* PROBLEM: Your output must reproduce all the records below precisely and contain no pictures.

[Stored records]

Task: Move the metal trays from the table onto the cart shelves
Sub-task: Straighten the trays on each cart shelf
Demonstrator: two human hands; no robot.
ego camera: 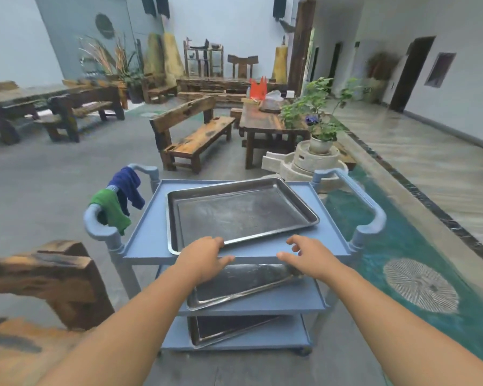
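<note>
Where the head view looks down on it, a blue three-shelf cart [151, 240] stands at centre and serves as the reference for all positions. A metal tray [240, 213] lies flat on the cart's top shelf, skewed to the shelf edges, its near left corner close to the front rim. A second tray [243, 288] lies on the middle shelf, also skewed, its near corner reaching the shelf's front edge. A third tray [223, 328] lies on the bottom shelf, partly hidden by the shelf above.

The left hand [204, 260] rests at the cart's front rim, fingers curled onto the near edge of the top tray; its grip touches that edge, but a firm hold cannot be confirmed. The right hand [307, 257] hovers over the front rim to the right of the top tray, its grip open, fingers spread, touching no tray.

A blue cloth [127, 188] and a green cloth [112, 208] hang over the cart's left handle. A wooden bench [198, 137] stands beyond the cart. A potted plant [319, 121] on a stone base stands beyond the cart's right handle. Turquoise water [402, 246] lies to the cart's right.
</note>
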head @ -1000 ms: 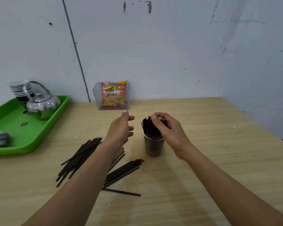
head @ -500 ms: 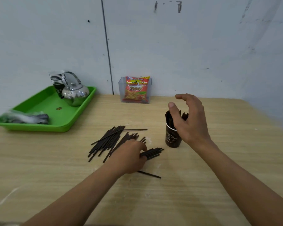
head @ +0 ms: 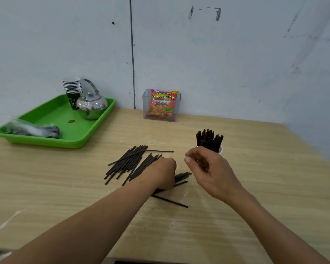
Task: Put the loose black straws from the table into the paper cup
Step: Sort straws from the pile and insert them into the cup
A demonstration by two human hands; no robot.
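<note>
Loose black straws (head: 131, 163) lie spread on the wooden worktop (head: 265, 197), and the left hand (head: 163, 173) rests on them with its fingers curled down, perhaps closing on a few, though the grip is hidden. The right hand (head: 211, 173) hovers half open and empty just before the paper cup (head: 219, 149), which stands full of upright straws.

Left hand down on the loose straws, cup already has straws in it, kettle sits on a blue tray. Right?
Not quite: the head view shows the kettle on a green tray, not blue. The left hand is on the loose straws, and the cup holds straws.
</note>
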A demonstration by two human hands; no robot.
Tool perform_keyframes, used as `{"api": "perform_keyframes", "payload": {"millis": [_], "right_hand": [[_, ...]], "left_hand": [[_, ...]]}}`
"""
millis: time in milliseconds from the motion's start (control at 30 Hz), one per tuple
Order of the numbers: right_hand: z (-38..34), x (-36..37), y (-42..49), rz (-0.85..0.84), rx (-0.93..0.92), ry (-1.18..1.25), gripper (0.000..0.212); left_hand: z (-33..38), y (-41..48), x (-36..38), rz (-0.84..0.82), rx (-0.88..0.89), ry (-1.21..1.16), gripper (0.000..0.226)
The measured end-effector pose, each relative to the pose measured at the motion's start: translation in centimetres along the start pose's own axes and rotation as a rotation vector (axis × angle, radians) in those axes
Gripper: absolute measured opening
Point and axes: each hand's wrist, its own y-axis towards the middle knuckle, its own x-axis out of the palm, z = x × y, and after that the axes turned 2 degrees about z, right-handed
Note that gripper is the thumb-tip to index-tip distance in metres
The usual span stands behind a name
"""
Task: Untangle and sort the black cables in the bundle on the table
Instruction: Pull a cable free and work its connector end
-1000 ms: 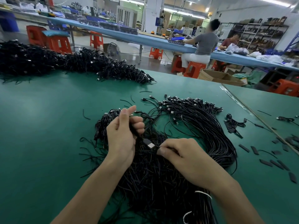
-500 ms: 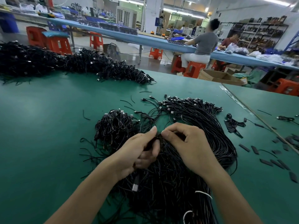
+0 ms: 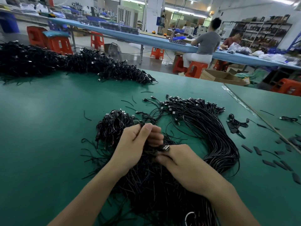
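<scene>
On the green tabletop (image 3: 40,128), the left hand (image 3: 133,145) has its fingers (image 3: 155,136) clenched round a few black cables raised off the bundle (image 3: 154,190). Beside it, the right hand (image 3: 187,165) pinches one cable just behind its USB plug (image 3: 165,147), over the same bundle.

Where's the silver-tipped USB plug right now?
In the head view, the black silver-tipped USB plug sits mid-frame over the tangled black cable bundle, between the left hand and right hand.
</scene>
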Motion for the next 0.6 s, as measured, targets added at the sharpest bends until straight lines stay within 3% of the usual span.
{"api": "perform_keyframes", "payload": {"millis": [167,267,333,533,600], "right_hand": [[0.5,-2.0,-0.4,0.107,-0.050,-0.025,0.007],[0.2,-2.1,-0.3,0.161,-0.082,-0.017,0.007],[0.3,-2.1,-0.3,0.199,-0.079,0.006,0.010],[0.8,-1.8,-0.7,0.082,-0.035,0.009,0.011],[0.5,-1.6,-0.6,0.079,-0.057,0.013,0.010]], "left_hand": [[0.1,0.2,-0.7,-0.105,0.022,0.424,0.036],[0.3,0.1,-0.4,-0.216,0.003,0.496,0.040],[0.5,0.1,-0.3,-0.224,-0.045,0.402,0.043],[0.8,0.6,-1.1,0.127,-0.092,-0.240,0.040],[0.6,0.6,-1.1,0.129,-0.056,-0.154,0.037]]}}
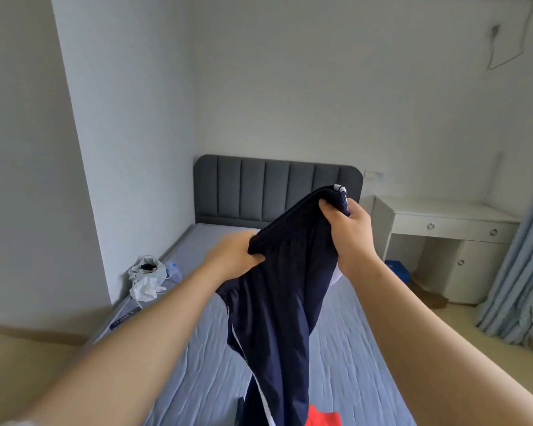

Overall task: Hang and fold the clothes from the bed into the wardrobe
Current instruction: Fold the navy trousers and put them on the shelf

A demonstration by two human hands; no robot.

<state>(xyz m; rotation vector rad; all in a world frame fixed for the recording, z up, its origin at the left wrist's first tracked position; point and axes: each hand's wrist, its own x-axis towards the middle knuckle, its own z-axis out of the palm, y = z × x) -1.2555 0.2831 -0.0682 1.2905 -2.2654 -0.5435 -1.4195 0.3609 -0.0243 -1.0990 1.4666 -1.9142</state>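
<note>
I hold up dark navy trousers with a white side stripe (277,302) over the bed (345,348). My left hand (234,256) grips the waistband's left end. My right hand (348,232) grips the waistband's right end, a little higher and nearer the headboard. The legs hang down to the blue-grey sheet. A red garment (323,419) lies on the bed at the bottom edge, partly hidden by the trousers. A bit of white cloth (336,276) shows behind my right wrist. No wardrobe is in view.
A grey padded headboard (259,189) stands against the far wall. A white plastic bag and a clear bottle (150,276) lie at the bed's left edge by the wall. A white desk with drawers (443,241) stands to the right, with blue curtains (514,272) beside it.
</note>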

* EXERCISE SOLUTION:
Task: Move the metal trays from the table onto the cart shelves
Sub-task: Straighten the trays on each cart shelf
Demonstrator: two human hands; no robot.
ego camera: 
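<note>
Where the head view looks down on it, a blue three-shelf cart [151, 240] stands at centre and serves as the reference for all positions. A metal tray [240, 213] lies flat on the cart's top shelf, skewed to the shelf edges, its near left corner close to the front rim. A second tray [243, 288] lies on the middle shelf, also skewed, its near corner reaching the shelf's front edge. A third tray [223, 328] lies on the bottom shelf, partly hidden by the shelf above.

The left hand [204, 260] rests at the cart's front rim, fingers curled onto the near edge of the top tray; its grip touches that edge, but a firm hold cannot be confirmed. The right hand [307, 257] hovers over the front rim to the right of the top tray, its grip open, fingers spread, touching no tray.

A blue cloth [127, 188] and a green cloth [112, 208] hang over the cart's left handle. A wooden bench [198, 137] stands beyond the cart. A potted plant [319, 121] on a stone base stands beyond the cart's right handle. Turquoise water [402, 246] lies to the cart's right.
</note>
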head @ -1000 ms: 
head @ -500 ms: 
head @ +0 ms: 
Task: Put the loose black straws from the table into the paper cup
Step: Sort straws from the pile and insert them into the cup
A demonstration by two human hands; no robot.
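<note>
Loose black straws (head: 131, 163) lie spread on the wooden worktop (head: 265, 197), and the left hand (head: 163, 173) rests on them with its fingers curled down, perhaps closing on a few, though the grip is hidden. The right hand (head: 211, 173) hovers half open and empty just before the paper cup (head: 219, 149), which stands full of upright straws.

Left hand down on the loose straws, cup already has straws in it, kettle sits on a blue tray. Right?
Not quite: the head view shows the kettle on a green tray, not blue. The left hand is on the loose straws, and the cup holds straws.
</note>
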A demonstration by two human hands; no robot.
Tool perform_keyframes, used as `{"api": "perform_keyframes", "payload": {"millis": [_], "right_hand": [[_, ...]], "left_hand": [[_, ...]]}}`
"""
millis: time in milliseconds from the motion's start (control at 30 Hz), one per tuple
Order of the numbers: right_hand: z (-38..34), x (-36..37), y (-42..49), rz (-0.85..0.84), rx (-0.93..0.92), ry (-1.18..1.25), gripper (0.000..0.212); left_hand: z (-33..38), y (-41..48), x (-36..38), rz (-0.84..0.82), rx (-0.88..0.89), ry (-1.21..1.16), gripper (0.000..0.226)
The measured end-effector pose, each relative to the pose measured at the motion's start: translation in centimetres along the start pose's own axes and rotation as a rotation vector (axis × angle, radians) in those axes
Gripper: absolute measured opening
Point and axes: each hand's wrist, its own y-axis towards the middle knuckle, its own x-axis out of the palm, z = x × y, and after that the axes turned 2 degrees about z, right-handed
Note that gripper is the thumb-tip to index-tip distance in metres
The usual span stands behind a name
"""
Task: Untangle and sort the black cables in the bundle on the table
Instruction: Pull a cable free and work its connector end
-1000 ms: 
-500 ms: 
+0 ms: 
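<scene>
On the green tabletop (image 3: 40,128), the left hand (image 3: 133,145) has its fingers (image 3: 155,136) clenched round a few black cables raised off the bundle (image 3: 154,190). Beside it, the right hand (image 3: 187,165) pinches one cable just behind its USB plug (image 3: 165,147), over the same bundle.

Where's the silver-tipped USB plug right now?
In the head view, the black silver-tipped USB plug sits mid-frame over the tangled black cable bundle, between the left hand and right hand.
</scene>
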Motion for the next 0.6 s, as measured, targets added at the sharpest bends until straight lines stay within 3% of the usual span.
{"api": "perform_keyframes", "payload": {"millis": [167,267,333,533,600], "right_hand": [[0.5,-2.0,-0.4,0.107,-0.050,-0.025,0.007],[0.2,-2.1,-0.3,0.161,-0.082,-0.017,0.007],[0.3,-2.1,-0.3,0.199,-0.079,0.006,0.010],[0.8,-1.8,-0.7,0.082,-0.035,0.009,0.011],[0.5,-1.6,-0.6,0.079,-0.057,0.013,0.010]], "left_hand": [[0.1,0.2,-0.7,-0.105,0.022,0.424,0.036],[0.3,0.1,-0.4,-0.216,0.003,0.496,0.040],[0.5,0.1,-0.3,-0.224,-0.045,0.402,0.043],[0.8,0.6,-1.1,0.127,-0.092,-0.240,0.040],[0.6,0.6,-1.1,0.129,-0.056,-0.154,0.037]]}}

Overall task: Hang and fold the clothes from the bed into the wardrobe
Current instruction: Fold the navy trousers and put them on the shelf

A demonstration by two human hands; no robot.

<state>(xyz m; rotation vector rad; all in a world frame fixed for the recording, z up, its origin at the left wrist's first tracked position; point and axes: each hand's wrist, its own x-axis towards the middle knuckle, its own z-axis out of the palm, y = z × x) -1.2555 0.2831 -0.0682 1.2905 -2.2654 -0.5435 -1.4195 0.3609 -0.0243 -1.0990 1.4666 -1.9142</state>
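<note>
I hold up dark navy trousers with a white side stripe (277,302) over the bed (345,348). My left hand (234,256) grips the waistband's left end. My right hand (348,232) grips the waistband's right end, a little higher and nearer the headboard. The legs hang down to the blue-grey sheet. A red garment (323,419) lies on the bed at the bottom edge, partly hidden by the trousers. A bit of white cloth (336,276) shows behind my right wrist. No wardrobe is in view.
A grey padded headboard (259,189) stands against the far wall. A white plastic bag and a clear bottle (150,276) lie at the bed's left edge by the wall. A white desk with drawers (443,241) stands to the right, with blue curtains (514,272) beside it.
</note>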

What was requested is fully covered by this answer.